[Numpy-discussion] Enum/Factor NEP (now with code)

Wed Jun 13 18:11:03 EDT 2012

On Wed, Jun 13, 2012 at 5:19 PM, Bryan Van de Ven <bryanv at continuum.io> wrote:
> On 6/13/12 1:54 PM, Wes McKinney wrote:
>> OK, I need to spend some time on this as it will directly impact me.
>> Random thoughts here.
>>
>> It looks like the levels can only be strings. This is too limited for
>> my needs. Why not support all possible NumPy dtypes? In pandas world,
>> the levels can be any unique Index object (note, I'm going to change
>> the name of the Factor class to Categorical before 0.8.0 final per
>> discussion with Nathaniel):
>
> The current for-discussion prototype currently only supports strings. I
> had mentioned integral levels in the NEP but wanted to get more feedback
> first. It looks like you are using intervals as levels in things like
> qcut? This would add some complexity. I can think of a couple of
> possible approaches I will have to try a few of them out to see what
> would make the most sense.
>
>> The API for constructing an enum/factor/categorical array from fixed
>> levels and an array of labels seems somewhat weak to me. A very common
>> scenario is to need to construct a factor from an array of integers
>> with an associated array of levels:
>>
>>
>> In [13]: labels
>> Out[13]:
>> array([6, 7, 3, 8, 8, 6, 7, 4, 8, 4, 2, 8, 8, 4, 8, 8, 1, 9, 5, 9, 6, 5, 7,
>>         1, 6, 5, 2, 0, 4, 4, 1, 8, 6, 0, 1, 5, 9, 6, 0, 2, 1, 5, 8, 9, 6, 8,
>>         0, 1, 9, 5, 8, 6, 3, 4, 3, 3, 8, 7, 8, 2, 9, 8, 9, 9, 5, 0, 5, 2, 1,
>>         0, 2, 2, 0, 5, 4, 7, 6, 5, 0, 7, 3, 5, 6, 0, 6, 2, 5, 1, 5, 6, 3, 8,
>>         7, 9, 7, 3, 3, 0, 4, 4])
>>
>> In [14]: levels
>> Out[14]: Int64Index([0, 1, 2, 3, 4, 5, 6, 7, 8, 9])
>>
>> In [15]: Factor(labels, levels)
>> Out[15]:
>> Factor:
>> array([6, 7, 3, 8, 8, 6, 7, 4, 8, 4, 2, 8, 8, 4, 8, 8, 1, 9, 5, 9, 6, 5, 7,
>>         1, 6, 5, 2, 0, 4, 4, 1, 8, 6, 0, 1, 5, 9, 6, 0, 2, 1, 5, 8, 9, 6, 8,
>>         0, 1, 9, 5, 8, 6, 3, 4, 3, 3, 8, 7, 8, 2, 9, 8, 9, 9, 5, 0, 5, 2, 1,
>>         0, 2, 2, 0, 5, 4, 7, 6, 5, 0, 7, 3, 5, 6, 0, 6, 2, 5, 1, 5, 6, 3, 8,
>>         7, 9, 7, 3, 3, 0, 4, 4])
>> Levels (10): array([0, 1, 2, 3, 4, 5, 6, 7, 8, 9])
>
> I originally had a very similar interface in the NEP. I was persuaded by
> Mark that this would be redundant:
>
> In [10]: levels = np.factor(['a', 'b', 'c'])   # or levels =
> np.factor_array(['a', 'b', 'c', 'a', 'b']).dtype
> In [11]: np.array(['b', 'b', 'a', 'c', 'c', 'a', 'a', 'a', 'b'], levels)
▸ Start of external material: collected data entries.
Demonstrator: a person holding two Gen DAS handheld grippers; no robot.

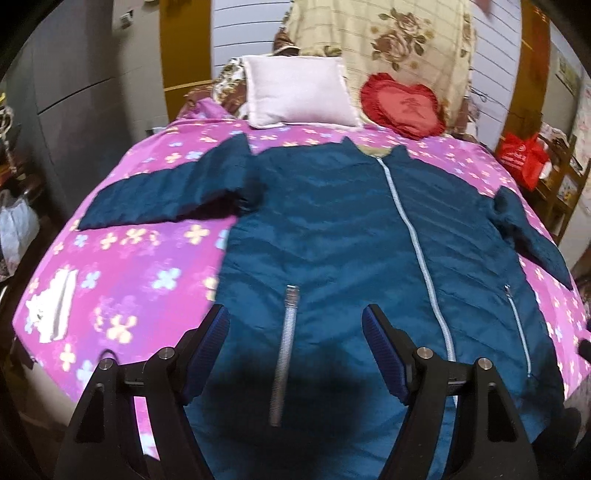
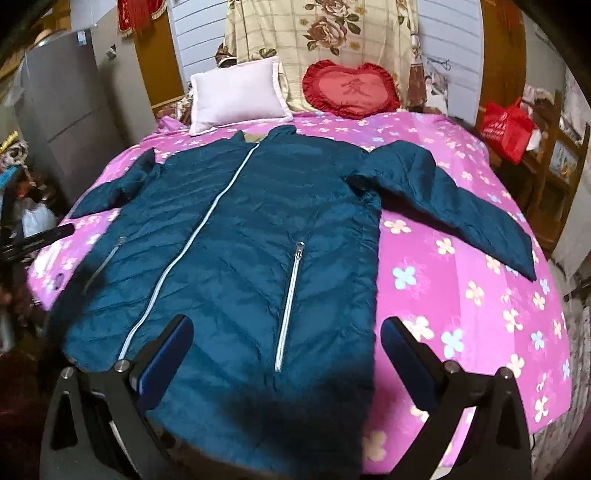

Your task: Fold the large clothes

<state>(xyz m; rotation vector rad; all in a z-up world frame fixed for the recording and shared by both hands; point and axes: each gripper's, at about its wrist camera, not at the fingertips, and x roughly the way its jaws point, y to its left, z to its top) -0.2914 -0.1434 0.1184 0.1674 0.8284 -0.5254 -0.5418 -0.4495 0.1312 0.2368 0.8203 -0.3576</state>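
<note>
Left hand-held gripper (image 1: 295, 332): jaws released and spread, nothing pinched; hovering over the hem end of the jacket, a pocket zipper (image 1: 286, 343) lying on the cloth below the gap between the blue-padded fingers (image 1: 210, 347). Finger bases cut off by the bottom edge.

Right hand-held gripper (image 2: 286, 343): jaws released, wide apart, nothing grasped; poised over the other hem corner, one finger above the jacket, the other above bare bedspread.

Puffer jacket (image 1: 332, 229), teal: laid flat, front up, on the bed, collar toward the pillows, hem toward the grippers. Centre zipper (image 1: 413, 236) closed, light-coloured. Both sleeves spread outward; in the left wrist view the far sleeve (image 1: 535, 236) is partly cut off by fisheye distortion. Hem edge darkened by the grippers' shadow, detail hard to make out.

Bedspread (image 2: 461, 277), pink with flower print: covers the bed; edges fall out of view.

Pillow (image 2: 236, 96), pale pink: at the head of the bed, just beyond the collar.

Heart-shaped cushion (image 2: 351, 90), red, frilled: beside the pillow; embroidered mark illegible.

Floral blanket (image 2: 317, 33): upright behind the pillows, top cropped.

Red bag (image 2: 506, 123): off the bed, lettering unreadable.
</note>
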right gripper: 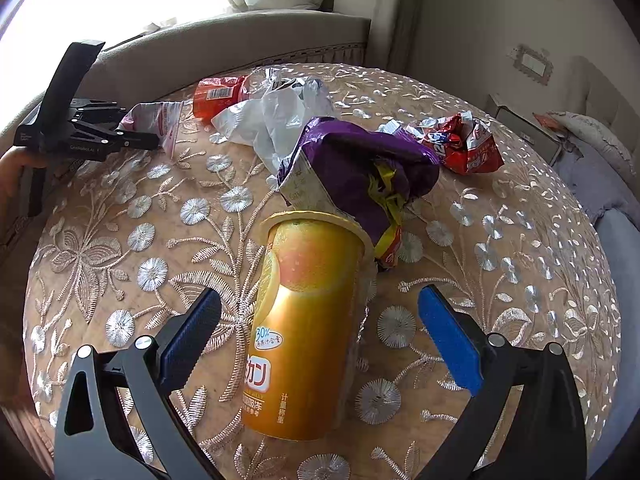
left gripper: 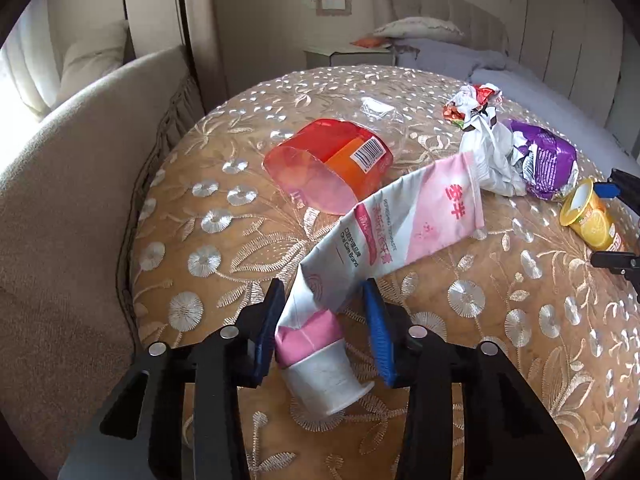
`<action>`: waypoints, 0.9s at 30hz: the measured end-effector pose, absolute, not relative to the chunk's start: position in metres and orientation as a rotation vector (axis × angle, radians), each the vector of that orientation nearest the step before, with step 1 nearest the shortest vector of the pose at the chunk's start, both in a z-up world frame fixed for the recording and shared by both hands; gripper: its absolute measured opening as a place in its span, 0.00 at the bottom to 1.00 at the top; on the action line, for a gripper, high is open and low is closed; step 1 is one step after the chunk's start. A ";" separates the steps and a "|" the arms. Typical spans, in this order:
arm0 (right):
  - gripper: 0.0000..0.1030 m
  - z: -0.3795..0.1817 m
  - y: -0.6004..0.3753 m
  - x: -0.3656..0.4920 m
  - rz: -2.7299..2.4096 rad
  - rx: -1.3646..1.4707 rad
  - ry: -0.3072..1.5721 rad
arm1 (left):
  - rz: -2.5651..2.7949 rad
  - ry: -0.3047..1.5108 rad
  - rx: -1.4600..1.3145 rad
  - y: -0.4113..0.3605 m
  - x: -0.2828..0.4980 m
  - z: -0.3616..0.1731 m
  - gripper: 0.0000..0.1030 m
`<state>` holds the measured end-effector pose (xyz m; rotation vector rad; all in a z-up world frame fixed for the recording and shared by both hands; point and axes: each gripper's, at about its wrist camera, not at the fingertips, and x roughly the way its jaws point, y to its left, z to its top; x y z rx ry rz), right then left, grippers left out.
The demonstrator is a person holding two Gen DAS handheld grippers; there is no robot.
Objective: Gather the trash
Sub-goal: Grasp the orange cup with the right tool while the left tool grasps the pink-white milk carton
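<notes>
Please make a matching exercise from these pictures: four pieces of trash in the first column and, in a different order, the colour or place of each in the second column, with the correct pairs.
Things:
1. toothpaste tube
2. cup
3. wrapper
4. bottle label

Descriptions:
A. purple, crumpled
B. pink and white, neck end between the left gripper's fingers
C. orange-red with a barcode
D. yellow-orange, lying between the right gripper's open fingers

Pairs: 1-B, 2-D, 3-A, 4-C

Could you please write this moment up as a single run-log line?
left gripper: shut on toothpaste tube | right gripper: open astride orange cup | cup lying on table | wrappers uncollected
</notes>
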<state>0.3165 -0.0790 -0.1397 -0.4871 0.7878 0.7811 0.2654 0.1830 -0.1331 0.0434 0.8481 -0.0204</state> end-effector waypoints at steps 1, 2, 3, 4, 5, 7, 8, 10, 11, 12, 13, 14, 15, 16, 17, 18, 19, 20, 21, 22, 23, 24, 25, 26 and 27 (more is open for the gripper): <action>0.88 -0.141 -0.078 0.315 0.787 -0.494 0.798 | -0.015 0.841 0.052 0.180 0.264 -0.133 0.29; 0.73 -0.144 -0.076 0.313 0.793 -0.508 0.810 | -0.008 0.834 0.060 0.177 0.263 -0.133 0.29; 0.61 -0.144 -0.075 0.311 0.806 -0.509 0.815 | -0.012 0.829 0.054 0.176 0.261 -0.134 0.29; 0.54 -0.143 -0.075 0.309 0.818 -0.501 0.817 | -0.026 0.826 0.042 0.174 0.259 -0.133 0.29; 0.44 -0.142 -0.075 0.306 0.827 -0.502 0.821 | -0.031 0.824 0.041 0.171 0.258 -0.133 0.28; 0.44 -0.141 -0.073 0.300 0.816 -0.527 0.798 | -0.034 0.819 0.064 0.162 0.253 -0.132 0.28; 0.44 -0.140 -0.074 0.298 0.822 -0.522 0.794 | -0.040 0.818 0.063 0.159 0.250 -0.131 0.28; 0.44 -0.134 -0.077 0.292 0.834 -0.491 0.789 | -0.055 0.815 0.062 0.154 0.247 -0.128 0.28; 0.44 -0.131 -0.079 0.290 0.837 -0.481 0.781 | -0.057 0.811 0.065 0.151 0.245 -0.125 0.27; 0.44 -0.128 -0.082 0.287 0.839 -0.469 0.775 | -0.067 0.811 0.067 0.148 0.242 -0.123 0.27; 0.44 -0.124 -0.085 0.284 0.841 -0.459 0.768 | -0.073 0.802 0.068 0.145 0.239 -0.119 0.27; 0.44 -0.121 -0.088 0.280 0.843 -0.451 0.761 | -0.083 0.791 0.062 0.142 0.235 -0.115 0.22; 0.44 -0.118 -0.092 0.277 0.843 -0.446 0.756 | -0.096 0.783 0.055 0.140 0.232 -0.111 0.22; 0.44 -0.116 -0.095 0.273 0.840 -0.444 0.750 | -0.102 0.770 0.055 0.136 0.228 -0.106 0.22; 0.44 -0.114 -0.098 0.267 0.836 -0.444 0.742 | -0.109 0.763 0.062 0.132 0.225 -0.102 0.22; 0.44 -0.112 -0.101 0.263 0.831 -0.443 0.738 | -0.110 0.759 0.077 0.129 0.224 -0.100 0.19; 0.44 -0.111 -0.105 0.259 0.829 -0.438 0.736 | -0.109 0.764 0.094 0.126 0.223 -0.099 0.17; 0.44 -0.110 -0.109 0.255 0.824 -0.434 0.732 | -0.109 0.769 0.107 0.123 0.223 -0.101 0.17; 0.44 -0.109 -0.112 0.250 0.818 -0.431 0.728 | -0.109 0.773 0.114 0.122 0.223 -0.103 0.16; 0.44 -0.108 -0.115 0.246 0.812 -0.426 0.724 | -0.117 0.795 0.114 0.122 0.225 -0.107 0.16; 0.44 -0.107 -0.118 0.242 0.807 -0.420 0.722 | -0.114 0.809 0.117 0.122 0.225 -0.110 0.17; 0.44 -0.106 -0.121 0.239 0.802 -0.415 0.720 | -0.108 0.804 0.114 0.122 0.225 -0.111 0.17; 0.44 -0.105 -0.124 0.236 0.797 -0.411 0.717 | -0.112 0.806 0.100 0.124 0.226 -0.112 0.17; 0.44 -0.105 -0.128 0.233 0.792 -0.411 0.715 | -0.115 0.812 0.086 0.126 0.226 -0.111 0.17; 0.44 -0.104 -0.130 0.230 0.788 -0.411 0.714 | -0.117 0.816 0.081 0.126 0.226 -0.111 0.17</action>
> Out[11]: array(['b', 'b', 'a', 'c', 'c', 'a', 'a', 'a', 'b'],
> dtype='factor({'c': 2, 'a': 0, 'b': 1})')
>
> This should also spell even more closely to your example as:
>
> labels.astype(levels)
>
> but I have not done much with casting yet, so this currently complains.
> However, would this satisfy your needs (modulo the separate question
> about more general integral or object levels)?
>
>> What is the story for NA values (NaL?) in a factor array? I code them
>> as -1 in the labels, though you could use INT32_MAX or something. This
>> is very important in the context of groupby operations.
> I am just using INT32_MIN at the moment.
>> Are the levels ordered (Nathaniel brought this up already looks like)?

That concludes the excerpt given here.